Friday, April 15, 2011

Eat This: The Italian Sandwich at Lone Star Coffee Bar

Today’s coffee bars serve more than java and jive. Now, breakfast, lunch, and even beer and wine service are offered in the hopes that customers will linger on into the afternoon and evening. One such place is Lone Star Coffee Bar, which in addition to serving genuine French Press coffee, adds breakfast tacos, baked goods, and sandwiches to the menu. Featured wiches include Club Panini, Turkey & Swiss, and the Italian, a mélange of meats and cheeses that would make Mussolini or Marlon Brando proud. All in a slender, storefront setting which includes plenty of comfy couches, chairs, and even a fireplace should you wish to linger.

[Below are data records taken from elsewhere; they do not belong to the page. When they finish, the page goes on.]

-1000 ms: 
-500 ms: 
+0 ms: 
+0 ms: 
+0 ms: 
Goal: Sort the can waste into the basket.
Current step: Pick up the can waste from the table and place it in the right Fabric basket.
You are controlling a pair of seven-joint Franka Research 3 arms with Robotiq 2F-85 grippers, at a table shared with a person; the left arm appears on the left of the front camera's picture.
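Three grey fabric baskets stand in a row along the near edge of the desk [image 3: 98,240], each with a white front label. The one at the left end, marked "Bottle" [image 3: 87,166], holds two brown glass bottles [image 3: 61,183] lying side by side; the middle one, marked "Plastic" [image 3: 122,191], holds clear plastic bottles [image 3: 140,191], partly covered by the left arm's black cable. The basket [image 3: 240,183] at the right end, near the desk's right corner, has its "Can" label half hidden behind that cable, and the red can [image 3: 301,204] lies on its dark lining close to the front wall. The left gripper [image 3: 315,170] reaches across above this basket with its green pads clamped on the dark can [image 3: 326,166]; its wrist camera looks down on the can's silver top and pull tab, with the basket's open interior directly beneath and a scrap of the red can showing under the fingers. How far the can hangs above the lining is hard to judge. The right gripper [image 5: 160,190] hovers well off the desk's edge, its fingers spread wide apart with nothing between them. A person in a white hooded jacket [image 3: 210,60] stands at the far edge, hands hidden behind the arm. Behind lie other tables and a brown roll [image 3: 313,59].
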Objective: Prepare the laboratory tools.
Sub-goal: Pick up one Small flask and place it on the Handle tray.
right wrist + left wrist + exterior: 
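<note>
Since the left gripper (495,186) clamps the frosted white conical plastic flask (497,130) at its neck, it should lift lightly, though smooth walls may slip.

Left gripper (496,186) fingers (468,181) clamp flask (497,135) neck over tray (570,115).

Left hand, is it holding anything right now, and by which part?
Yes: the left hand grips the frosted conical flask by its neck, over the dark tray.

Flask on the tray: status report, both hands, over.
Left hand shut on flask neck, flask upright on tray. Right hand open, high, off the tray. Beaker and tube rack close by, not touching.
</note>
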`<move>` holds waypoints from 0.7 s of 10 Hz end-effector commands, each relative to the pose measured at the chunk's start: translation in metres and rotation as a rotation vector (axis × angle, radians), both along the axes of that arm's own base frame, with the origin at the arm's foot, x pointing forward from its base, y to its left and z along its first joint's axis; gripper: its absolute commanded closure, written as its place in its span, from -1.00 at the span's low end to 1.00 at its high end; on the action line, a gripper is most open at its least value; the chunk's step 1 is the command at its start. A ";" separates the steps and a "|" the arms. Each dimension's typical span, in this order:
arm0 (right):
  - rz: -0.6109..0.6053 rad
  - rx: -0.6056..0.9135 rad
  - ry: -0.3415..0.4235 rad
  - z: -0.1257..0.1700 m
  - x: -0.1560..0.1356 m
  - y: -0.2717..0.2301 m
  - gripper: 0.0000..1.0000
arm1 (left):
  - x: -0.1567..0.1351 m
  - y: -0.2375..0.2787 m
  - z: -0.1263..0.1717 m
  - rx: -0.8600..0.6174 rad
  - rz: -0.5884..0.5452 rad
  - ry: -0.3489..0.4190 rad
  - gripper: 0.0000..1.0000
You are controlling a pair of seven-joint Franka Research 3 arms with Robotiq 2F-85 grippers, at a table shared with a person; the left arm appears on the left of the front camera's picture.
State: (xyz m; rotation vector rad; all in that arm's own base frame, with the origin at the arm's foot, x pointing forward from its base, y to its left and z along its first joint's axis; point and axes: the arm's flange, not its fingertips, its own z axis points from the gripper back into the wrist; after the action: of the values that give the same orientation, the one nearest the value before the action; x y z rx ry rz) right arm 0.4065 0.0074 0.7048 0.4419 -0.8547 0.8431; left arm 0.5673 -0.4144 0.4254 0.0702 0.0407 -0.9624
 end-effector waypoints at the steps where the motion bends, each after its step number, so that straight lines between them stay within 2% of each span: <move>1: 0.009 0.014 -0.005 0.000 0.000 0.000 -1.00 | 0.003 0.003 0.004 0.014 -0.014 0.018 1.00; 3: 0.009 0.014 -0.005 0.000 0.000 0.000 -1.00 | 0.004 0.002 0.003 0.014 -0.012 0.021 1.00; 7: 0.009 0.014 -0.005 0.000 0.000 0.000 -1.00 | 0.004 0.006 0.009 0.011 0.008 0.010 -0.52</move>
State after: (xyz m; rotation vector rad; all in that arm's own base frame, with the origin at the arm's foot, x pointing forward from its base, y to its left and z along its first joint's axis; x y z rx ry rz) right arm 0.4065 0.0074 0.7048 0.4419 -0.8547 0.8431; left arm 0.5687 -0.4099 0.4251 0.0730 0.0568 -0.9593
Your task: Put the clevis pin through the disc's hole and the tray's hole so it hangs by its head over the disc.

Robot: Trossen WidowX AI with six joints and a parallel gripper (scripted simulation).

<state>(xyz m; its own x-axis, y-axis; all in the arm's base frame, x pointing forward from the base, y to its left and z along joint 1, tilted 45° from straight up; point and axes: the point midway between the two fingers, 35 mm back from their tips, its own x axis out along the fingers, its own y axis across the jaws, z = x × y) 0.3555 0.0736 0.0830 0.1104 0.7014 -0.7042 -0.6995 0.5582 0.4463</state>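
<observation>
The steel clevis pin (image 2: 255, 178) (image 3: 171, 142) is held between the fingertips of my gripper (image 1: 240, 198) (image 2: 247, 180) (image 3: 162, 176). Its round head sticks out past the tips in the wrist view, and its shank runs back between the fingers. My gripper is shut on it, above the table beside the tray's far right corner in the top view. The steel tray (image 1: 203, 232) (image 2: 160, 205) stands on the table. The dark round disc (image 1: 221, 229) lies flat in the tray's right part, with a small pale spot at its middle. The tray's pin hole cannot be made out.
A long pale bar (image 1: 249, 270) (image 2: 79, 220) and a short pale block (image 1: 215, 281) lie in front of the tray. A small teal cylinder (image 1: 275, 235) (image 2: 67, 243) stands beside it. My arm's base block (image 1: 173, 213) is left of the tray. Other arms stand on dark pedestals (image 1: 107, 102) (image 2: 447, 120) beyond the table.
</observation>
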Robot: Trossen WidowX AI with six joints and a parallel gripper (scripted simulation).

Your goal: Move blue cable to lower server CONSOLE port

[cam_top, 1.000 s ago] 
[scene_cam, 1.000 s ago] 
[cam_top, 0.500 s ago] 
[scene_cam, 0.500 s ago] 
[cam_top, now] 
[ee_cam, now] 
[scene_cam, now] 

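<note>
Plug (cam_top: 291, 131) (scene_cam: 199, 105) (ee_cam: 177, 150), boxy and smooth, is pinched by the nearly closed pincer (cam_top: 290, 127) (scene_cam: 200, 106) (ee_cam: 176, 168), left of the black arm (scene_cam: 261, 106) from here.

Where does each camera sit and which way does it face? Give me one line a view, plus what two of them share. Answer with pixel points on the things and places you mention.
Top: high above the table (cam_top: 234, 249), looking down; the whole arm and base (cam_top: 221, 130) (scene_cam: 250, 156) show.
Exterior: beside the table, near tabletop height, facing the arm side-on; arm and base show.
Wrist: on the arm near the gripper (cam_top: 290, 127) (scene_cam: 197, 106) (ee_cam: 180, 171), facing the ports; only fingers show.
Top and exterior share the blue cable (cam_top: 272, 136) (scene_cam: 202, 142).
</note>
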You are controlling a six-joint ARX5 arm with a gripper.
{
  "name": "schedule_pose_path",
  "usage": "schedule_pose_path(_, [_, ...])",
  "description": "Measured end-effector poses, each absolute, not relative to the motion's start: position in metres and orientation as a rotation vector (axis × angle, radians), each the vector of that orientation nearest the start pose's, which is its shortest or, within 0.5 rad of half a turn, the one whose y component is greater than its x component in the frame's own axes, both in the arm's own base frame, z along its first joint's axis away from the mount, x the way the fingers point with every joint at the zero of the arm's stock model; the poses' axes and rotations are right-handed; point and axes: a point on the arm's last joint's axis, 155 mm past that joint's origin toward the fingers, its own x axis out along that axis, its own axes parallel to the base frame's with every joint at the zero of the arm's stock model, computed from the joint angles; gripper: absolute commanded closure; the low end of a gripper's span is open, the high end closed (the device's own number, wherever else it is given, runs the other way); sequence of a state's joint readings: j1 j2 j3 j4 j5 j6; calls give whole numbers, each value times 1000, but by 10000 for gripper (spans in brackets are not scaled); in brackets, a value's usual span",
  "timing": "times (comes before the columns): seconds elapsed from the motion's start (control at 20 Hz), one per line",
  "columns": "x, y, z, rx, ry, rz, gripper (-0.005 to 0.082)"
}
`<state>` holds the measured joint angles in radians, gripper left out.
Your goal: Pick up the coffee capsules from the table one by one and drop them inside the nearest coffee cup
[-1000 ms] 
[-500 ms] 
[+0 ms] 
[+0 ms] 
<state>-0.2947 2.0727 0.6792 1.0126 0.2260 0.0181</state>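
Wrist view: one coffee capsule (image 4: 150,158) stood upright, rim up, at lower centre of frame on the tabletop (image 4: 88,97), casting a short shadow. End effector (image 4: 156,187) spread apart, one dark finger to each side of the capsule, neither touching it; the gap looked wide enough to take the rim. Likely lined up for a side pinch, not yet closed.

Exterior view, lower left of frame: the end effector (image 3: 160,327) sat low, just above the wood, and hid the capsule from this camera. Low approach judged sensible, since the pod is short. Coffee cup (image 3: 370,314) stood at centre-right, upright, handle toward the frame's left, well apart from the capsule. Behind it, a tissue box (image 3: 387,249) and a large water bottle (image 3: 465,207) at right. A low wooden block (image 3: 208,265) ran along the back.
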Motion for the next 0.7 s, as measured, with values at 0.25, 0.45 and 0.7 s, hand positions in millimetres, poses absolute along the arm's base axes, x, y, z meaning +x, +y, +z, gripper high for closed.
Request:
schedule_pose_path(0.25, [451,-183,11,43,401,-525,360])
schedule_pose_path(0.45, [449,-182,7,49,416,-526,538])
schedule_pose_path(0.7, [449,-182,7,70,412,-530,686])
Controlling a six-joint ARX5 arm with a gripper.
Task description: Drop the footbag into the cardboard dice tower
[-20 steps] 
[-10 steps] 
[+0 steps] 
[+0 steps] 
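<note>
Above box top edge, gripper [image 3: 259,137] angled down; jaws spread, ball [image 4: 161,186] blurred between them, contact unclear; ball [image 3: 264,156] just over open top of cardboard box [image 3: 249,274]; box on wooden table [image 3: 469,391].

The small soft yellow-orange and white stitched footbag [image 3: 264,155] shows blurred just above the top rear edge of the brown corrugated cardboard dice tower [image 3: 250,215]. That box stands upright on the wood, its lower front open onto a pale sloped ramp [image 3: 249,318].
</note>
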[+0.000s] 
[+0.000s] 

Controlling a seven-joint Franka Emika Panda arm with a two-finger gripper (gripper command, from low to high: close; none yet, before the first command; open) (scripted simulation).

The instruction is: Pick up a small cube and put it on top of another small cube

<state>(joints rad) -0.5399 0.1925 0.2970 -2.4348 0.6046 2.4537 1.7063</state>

Currently, Lone Star is BYOB, yet they soon plan to offer Texas beers and wines so that you can get there for breakfast, spend the day surfing with free WIFI, and have enough libations to make sure you jump, jive, and wail your way well into the evening.


6800 Windhaven Pkwy, #105

The Colony, TX

972 306-4555

Sunday, March 20, 2011

Eat This: Orecchietta Pasta at Fino's Italian Bistro

“Friends, Romans, countrymen, lend me your ears.” So begins the famous Marc Antony speech memorized by many a high school speech, drama, or English student back in the day, and immortalized by Marlon Brando in the infamous 1953 movie Julius Caesar. In modern Italian cooking terms, orecchietta is a home-made pasta from the Apulia region which is shaped to resemble a small ear. At Fino’s Italian Bistro, one of chef Alfredo’s favorite dishes to prepare is Orecchietta with spicy Italian sausage, broccoli, zucchini, and parmesan cheese in tomato sauce. If you cock your ear close to the plate, you just might catch a few strands of Shakespeare’s immortal verse. In any case, grab every friend and countryman and all the Romans you can find and head to this neighborhood gem for a pasta feast.